TOPLEVEL=$(nix build ".#nixosConfigurations.myhost.config.system.build.toplevel" \
  --print-out-paths \
  --no-link)

nix copy \
  --to "ssh-ng://deploy@example.com" \
  --substitute-on-destination \
  "$TOPLEVEL"

nixos-rebuild switch \
  --flake ".#myhost" \
  --target-host deploy@example.com \
  --use-remote-sudo

This gives you three distinct phases:

  1. Build the target system locally
  2. Copy the closure while allowing the destination to substitute what it can
  3. Switch the remote system

That is handy when you are debugging performance, staging to multiple machines, or just want a clearer operational story than “one giant command did a lot of things.”

You can also dry-run the copy phase:

nix copy \
  --to "ssh-ng://deploy@example.com" \
  --substitute-on-destination \
  --dry-run \
  "$TOPLEVEL"

That is a nice way to see whether you are really pushing only the private or uncached store paths.

When this helps most

This pattern is especially effective when your closure contains a small amount of private work layered on top of a lot of standard public dependencies.

Examples:

  • a mostly normal NixOS system plus a private application package
  • a public service stack plus one custom overlay
  • a host whose secrets are handled separately but whose system packages are mostly upstream

In those cases, letting the destination substitute public paths turns deploys from “upload gigabytes” into “ship the weird bits.”

When it does not help much

There are real limits.

If most of your closure is custom and uncached, then the remote still has to get that data from somewhere, and that somewhere is probably you. --use-substitutes does not magically make private builds public.

It also will not help if the remote host cannot reach its substituters, or if your cache configuration is incomplete.
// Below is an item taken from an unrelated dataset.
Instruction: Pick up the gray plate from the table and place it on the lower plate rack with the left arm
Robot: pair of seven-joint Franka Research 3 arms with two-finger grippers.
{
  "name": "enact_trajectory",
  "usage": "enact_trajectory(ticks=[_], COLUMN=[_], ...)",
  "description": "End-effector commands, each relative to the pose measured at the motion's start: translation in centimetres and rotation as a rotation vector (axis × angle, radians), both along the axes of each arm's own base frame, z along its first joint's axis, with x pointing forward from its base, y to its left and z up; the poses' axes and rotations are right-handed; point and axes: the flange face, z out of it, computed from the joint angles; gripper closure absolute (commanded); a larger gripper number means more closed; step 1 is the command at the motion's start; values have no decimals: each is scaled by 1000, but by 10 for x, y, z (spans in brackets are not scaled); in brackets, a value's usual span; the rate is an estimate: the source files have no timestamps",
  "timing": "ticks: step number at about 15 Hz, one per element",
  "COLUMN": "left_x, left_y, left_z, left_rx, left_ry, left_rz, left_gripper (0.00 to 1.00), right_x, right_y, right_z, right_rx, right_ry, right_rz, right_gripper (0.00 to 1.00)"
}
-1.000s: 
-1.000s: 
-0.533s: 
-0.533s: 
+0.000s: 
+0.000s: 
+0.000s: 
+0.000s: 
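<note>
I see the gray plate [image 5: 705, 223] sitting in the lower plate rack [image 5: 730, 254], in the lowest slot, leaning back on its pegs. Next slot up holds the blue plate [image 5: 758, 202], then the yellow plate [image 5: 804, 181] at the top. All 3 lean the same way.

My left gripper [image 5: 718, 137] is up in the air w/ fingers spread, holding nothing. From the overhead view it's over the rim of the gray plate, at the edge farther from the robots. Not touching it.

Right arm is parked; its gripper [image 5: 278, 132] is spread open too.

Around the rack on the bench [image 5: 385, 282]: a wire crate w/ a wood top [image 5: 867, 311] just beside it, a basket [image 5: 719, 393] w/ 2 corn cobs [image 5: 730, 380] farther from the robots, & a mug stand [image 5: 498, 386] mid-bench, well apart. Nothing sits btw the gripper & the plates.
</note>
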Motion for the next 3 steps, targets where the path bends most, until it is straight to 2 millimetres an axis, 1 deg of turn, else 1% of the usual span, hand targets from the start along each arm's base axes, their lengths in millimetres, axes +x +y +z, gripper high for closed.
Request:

So the pattern is best understood as:

  • use destination-side substitutes for public paths
  • use your own upload bandwidth for the private leftovers

That is still a huge win, just not infinite.

Pair it with a private cache

If you want the best version of this workflow, pair it with your own binary cache as well.

For example:

{
  nix.settings = {
    trusted-users = [ "root" "deploy" ];
    substituters = [
      "https://cache.nixos.org"
      "https://your-attic.example.com/main"
    ];
    trusted-public-keys = [
      "cache.nixos.org-1:6NCHdD59X431o0gWypbMrAURkbJ16ZPMQFGspcDShjY="
      "main:your-attic-public-key-here"
    ];
  };
}

Now the remote can fetch both public dependencies and your private builds without waiting for a direct upload from the deployer. That is the point where remote deploys start feeling unfairly fast.

If you want to set that up yourself, I already wrote about self-hosting a Nix binary cache with Attic and Garage.

The practical rule

If you deploy to a remote NixOS host, add --use-substitutes first and verify that the remote deploy user is trusted.

That is the highest-leverage fix.

Once that is in place, move to the explicit nix build plus nix copy --substitute-on-destination pattern when you need more visibility or control. And if you deploy often, add a private cache so the “custom bits” stop being uploads too.

You do not need to keep re-uploading the world to machines that already know how to fetch it.